Task item: When you have read the listing, copy all of it without any change.

Recorded information:
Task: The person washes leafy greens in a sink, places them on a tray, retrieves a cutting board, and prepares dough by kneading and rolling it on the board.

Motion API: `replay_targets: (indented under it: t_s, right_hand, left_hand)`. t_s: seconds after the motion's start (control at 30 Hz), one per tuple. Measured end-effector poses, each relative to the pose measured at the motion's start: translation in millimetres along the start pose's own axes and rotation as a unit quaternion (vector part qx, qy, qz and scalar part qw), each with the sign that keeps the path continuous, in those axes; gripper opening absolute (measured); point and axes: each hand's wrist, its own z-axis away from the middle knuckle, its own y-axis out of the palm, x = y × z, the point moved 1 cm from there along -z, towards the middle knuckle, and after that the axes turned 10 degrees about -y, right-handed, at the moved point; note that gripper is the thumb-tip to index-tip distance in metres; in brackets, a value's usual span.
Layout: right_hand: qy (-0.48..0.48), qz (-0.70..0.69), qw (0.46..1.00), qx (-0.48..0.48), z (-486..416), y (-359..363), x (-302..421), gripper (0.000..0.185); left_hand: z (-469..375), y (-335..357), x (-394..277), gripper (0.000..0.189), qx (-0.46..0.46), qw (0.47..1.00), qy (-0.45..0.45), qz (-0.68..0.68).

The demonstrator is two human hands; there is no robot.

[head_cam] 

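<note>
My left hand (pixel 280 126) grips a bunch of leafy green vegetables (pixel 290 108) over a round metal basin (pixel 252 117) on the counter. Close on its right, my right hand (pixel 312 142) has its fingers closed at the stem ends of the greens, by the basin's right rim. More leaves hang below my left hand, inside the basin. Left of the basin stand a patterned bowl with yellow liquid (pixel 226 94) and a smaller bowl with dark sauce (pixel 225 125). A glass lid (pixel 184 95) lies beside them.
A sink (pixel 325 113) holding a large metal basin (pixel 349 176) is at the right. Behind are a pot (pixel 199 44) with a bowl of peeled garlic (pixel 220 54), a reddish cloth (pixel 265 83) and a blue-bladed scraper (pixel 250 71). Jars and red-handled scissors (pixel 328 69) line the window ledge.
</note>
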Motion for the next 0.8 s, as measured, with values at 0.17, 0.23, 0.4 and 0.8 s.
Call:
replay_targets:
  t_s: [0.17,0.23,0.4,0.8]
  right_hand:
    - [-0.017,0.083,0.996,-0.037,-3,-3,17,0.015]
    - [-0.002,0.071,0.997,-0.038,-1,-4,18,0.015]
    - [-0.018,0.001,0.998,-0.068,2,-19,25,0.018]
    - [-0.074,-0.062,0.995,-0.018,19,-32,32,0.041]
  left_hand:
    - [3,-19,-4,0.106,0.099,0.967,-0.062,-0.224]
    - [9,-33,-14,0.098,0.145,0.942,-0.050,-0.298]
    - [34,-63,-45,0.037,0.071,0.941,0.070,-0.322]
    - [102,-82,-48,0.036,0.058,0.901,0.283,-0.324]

Expected answer:
Task: The person washes leafy greens in a sink, places them on a tray, retrieves a cutting board, and prepares dough by kneading and rolling it on the board.

Motion API: `replay_targets: (indented under it: t_s, right_hand, left_hand)`. t_s: seconds after the motion's start (control at 30 Hz), one per tuple. Measured end-effector poses, each relative to the pose measured at the motion's start: translation in millimetres along the start pose's own axes and rotation as a unit quaternion (vector part qx, qy, qz and scalar part qw), each with the sign that keeps the path continuous, in those axes; gripper opening absolute (measured); point and axes: each hand's wrist, its own z-axis away from the middle knuckle, its own y-axis out of the palm, x = y × z, the point moved 1 cm from there along -z, towards the middle knuckle, and after that the axes turned 10 degrees about -y, right-handed, at the moved point; note that gripper is the thumb-tip to index-tip distance in metres; in brackets, a value's usual span.
Layout: right_hand: qy (-0.48..0.48), qz (-0.70..0.69), qw (0.46..1.00), qx (-0.48..0.48), z (-486..416), y (-359..363), x (-302..421), gripper (0.000..0.185); left_hand: z (-469..375), y (-335..357), x (-394..277), gripper (0.000..0.189), qx (-0.46..0.46), qw (0.47..1.00), qy (-0.45..0.45), qz (-0.68..0.68).

The demonstrator is two human hands; there is no robot.

[head_cam] 

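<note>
My left hand (pixel 280 126) grips a bunch of leafy green vegetables (pixel 290 108) over a round metal basin (pixel 252 117) on the counter. Close on its right, my right hand (pixel 312 142) has its fingers closed at the stem ends of the greens, by the basin's right rim. More leaves hang below my left hand, inside the basin. Left of the basin stand a patterned bowl with yellow liquid (pixel 226 94) and a smaller bowl with dark sauce (pixel 225 125). A glass lid (pixel 184 95) lies beside them.
A sink (pixel 325 113) holding a large metal basin (pixel 349 176) is at the right. Behind are a pot (pixel 199 44) with a bowl of peeled garlic (pixel 220 54), a reddish cloth (pixel 265 83) and a blue-bladed scraper (pixel 250 71). Jars and red-handled scissors (pixel 328 69) line the window ledge.
</note>
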Motion for the next 0.8 s, as measured, with values at 0.17, 0.23, 0.4 and 0.8 s.
Call:
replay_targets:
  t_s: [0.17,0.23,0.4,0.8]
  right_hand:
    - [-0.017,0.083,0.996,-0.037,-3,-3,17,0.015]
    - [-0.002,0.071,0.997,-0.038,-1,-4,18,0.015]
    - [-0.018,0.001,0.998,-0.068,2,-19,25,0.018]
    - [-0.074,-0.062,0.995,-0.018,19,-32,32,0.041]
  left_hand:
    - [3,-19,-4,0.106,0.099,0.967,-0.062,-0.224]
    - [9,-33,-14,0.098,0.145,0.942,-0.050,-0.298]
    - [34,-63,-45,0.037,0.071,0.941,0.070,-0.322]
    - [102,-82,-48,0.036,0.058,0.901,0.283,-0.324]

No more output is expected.